Please copy each line of the data that includes the string "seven".

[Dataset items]
::::::::
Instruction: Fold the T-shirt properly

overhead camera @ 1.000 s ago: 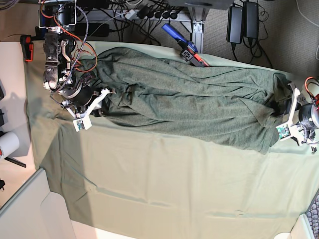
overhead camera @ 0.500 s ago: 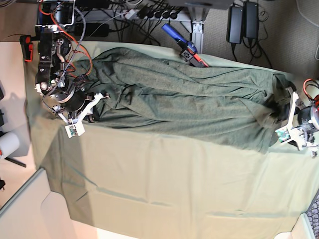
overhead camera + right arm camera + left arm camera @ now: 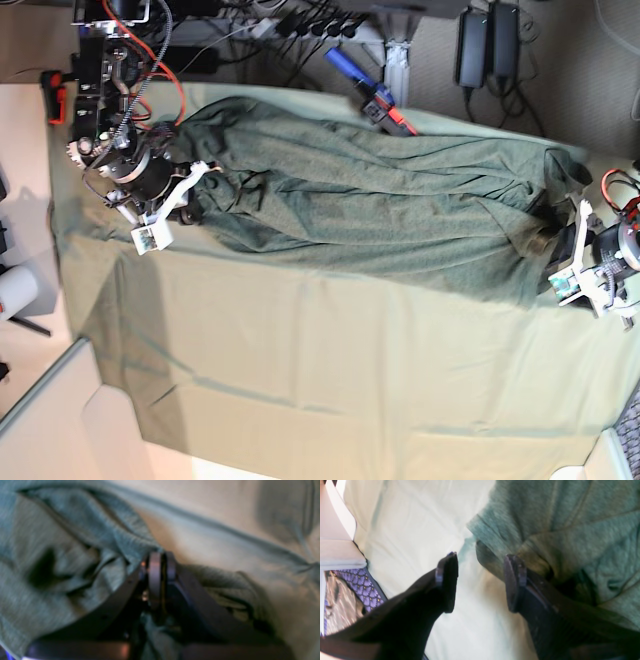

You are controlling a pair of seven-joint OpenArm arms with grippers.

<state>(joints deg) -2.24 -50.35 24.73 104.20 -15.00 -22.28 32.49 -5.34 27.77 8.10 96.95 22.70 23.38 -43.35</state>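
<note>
The T-shirt [image 3: 380,205] lies bunched in long wrinkles across the far half of the mint table cloth [image 3: 330,370], its long axis running nine to three o'clock — thin, heathered olive knit. At nine o'clock the right gripper [image 3: 160,566] is clenched on a fold of the knit; at three o'clock the left gripper [image 3: 480,580] stands spread, one finger [image 3: 515,582] touching a hemmed edge — nothing grasped.

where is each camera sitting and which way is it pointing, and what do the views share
Base: overhead, looking down on the T-shirt spread over the table cloth; both arms show.
Left wrist: on the left arm, looking along its open left pincer at the shirt's edge and bare cloth.
Right wrist: on the right arm, looking along the right pincer, shut on shirt fabric.
Shared: all three show the T-shirt.
</note>
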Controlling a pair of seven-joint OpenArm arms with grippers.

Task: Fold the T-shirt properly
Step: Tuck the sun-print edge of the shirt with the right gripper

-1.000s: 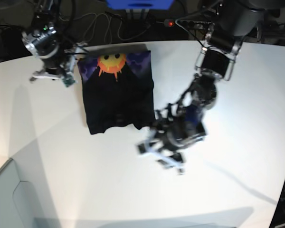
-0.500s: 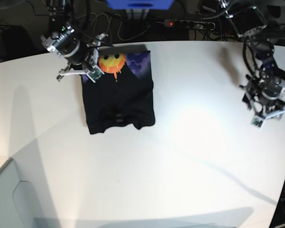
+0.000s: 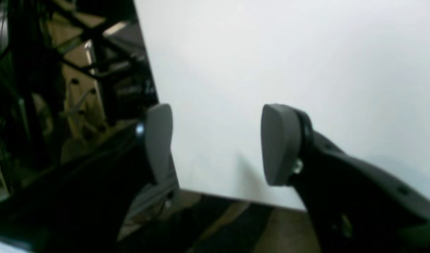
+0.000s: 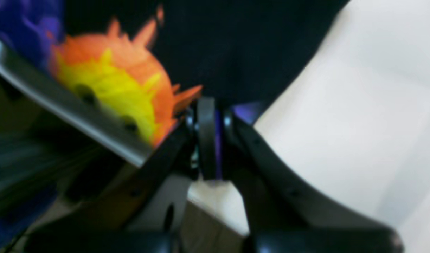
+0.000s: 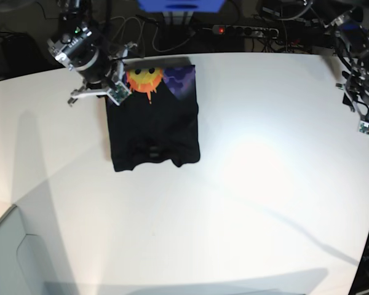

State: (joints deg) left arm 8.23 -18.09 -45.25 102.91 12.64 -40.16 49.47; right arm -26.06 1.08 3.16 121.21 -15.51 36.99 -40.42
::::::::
* _Response area_:
You are controlling a pair of seven-joint OpenArm arms with grippers.
Controlling a pair of seven-joint OpenArm arms with grippers.

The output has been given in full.